We are to teach our youngsters to think for themselves, to think critically. We need to help (rather than teach) them to ask questions (not to ask for the answers), to examine relevant evidence, to analyse, to summarise, to evaluate, to interpret, to apply correctly, to research, to reflect, to reason. They need to to know how to find answers, how to explore ideas, how to understand what is not said as much as what is said. In asking questions, we are teaching them how to ask questions – so what sort of questions are we asking them? We need to help and encourage them to be open-minded, without any gross assumptions, blind acceptance or deep prejudices. Where critical thinking has been defined as being “the intellectually disciplined process of actively and skilfully conceptualizing”, we need to ensure they are indeed active and developing these skills. We need to be confident within ourselves to allow and encourage our pupils to question and find answers for themselves – all too often we actually tend to punish pupils who question as we see it as a threat towards us, as a rebellion against us. How often do we respond to a child who asks us a question by asking what they think? Rather, we will give them the answer, there and then, rather smug that they have realised that we know the answer.

So, what do you think? How critical, do you think, is thinking? As teachers, we are likely to argue that it is our teaching that is critical, not the pupils’ thinking. We have the knowledge; we have the expertise; we have the experience – yes, in other words, we have the power! However, our teaching is useless if it is not geared to helping them to think critically. So we will do well to apply critical thinking of our own now to what has been written here, to examine our own teaching (is the emphasis more on our teaching rather than their learning?). Will we blindly accept all that is written or will we lay it alongside our current practice, considering if it describes how we teach or coach?

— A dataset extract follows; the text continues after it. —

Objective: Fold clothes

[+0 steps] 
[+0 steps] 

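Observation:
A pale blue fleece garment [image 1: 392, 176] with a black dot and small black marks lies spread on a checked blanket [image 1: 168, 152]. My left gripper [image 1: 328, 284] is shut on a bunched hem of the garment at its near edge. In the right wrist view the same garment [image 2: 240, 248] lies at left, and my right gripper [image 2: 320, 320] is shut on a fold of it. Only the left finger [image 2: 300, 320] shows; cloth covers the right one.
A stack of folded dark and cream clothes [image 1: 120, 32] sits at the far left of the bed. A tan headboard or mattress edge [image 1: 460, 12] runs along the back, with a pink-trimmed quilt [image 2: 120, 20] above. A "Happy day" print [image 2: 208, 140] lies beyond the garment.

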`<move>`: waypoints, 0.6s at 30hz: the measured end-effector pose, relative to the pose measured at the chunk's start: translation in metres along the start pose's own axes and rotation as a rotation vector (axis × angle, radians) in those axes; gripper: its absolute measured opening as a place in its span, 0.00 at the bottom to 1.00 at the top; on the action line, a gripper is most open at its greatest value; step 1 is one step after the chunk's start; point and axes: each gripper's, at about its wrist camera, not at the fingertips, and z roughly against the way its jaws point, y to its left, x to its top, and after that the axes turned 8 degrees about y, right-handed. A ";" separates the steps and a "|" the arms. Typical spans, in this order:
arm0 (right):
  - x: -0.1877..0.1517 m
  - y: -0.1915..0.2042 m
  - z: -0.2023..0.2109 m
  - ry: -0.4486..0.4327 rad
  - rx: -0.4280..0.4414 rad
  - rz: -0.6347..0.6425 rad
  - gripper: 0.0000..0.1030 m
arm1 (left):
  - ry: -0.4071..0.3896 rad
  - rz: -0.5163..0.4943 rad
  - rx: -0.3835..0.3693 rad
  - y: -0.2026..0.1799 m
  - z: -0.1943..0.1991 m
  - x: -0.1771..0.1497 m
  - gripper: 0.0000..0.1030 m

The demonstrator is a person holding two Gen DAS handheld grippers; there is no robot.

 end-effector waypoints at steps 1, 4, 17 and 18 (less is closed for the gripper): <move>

ATS is committed to “promoting education excellence” – critical thinking is part of the process of striving for that excellence. ATS will do what we can to assist teachers develop critical thinking in their own teaching and in the pupils’ learning. Fishing may not become an official school sport but it will be an appropriate illustration of what we must do as teachers.

Give a pupil your thoughts and he will (usually) pass the exam; teach a pupil how to think and you will equip him for life – and he can still go fishing at the weekend! So apply the right bait, cast the line in the appropriate spot and be ready to reel the ‘fish’ in.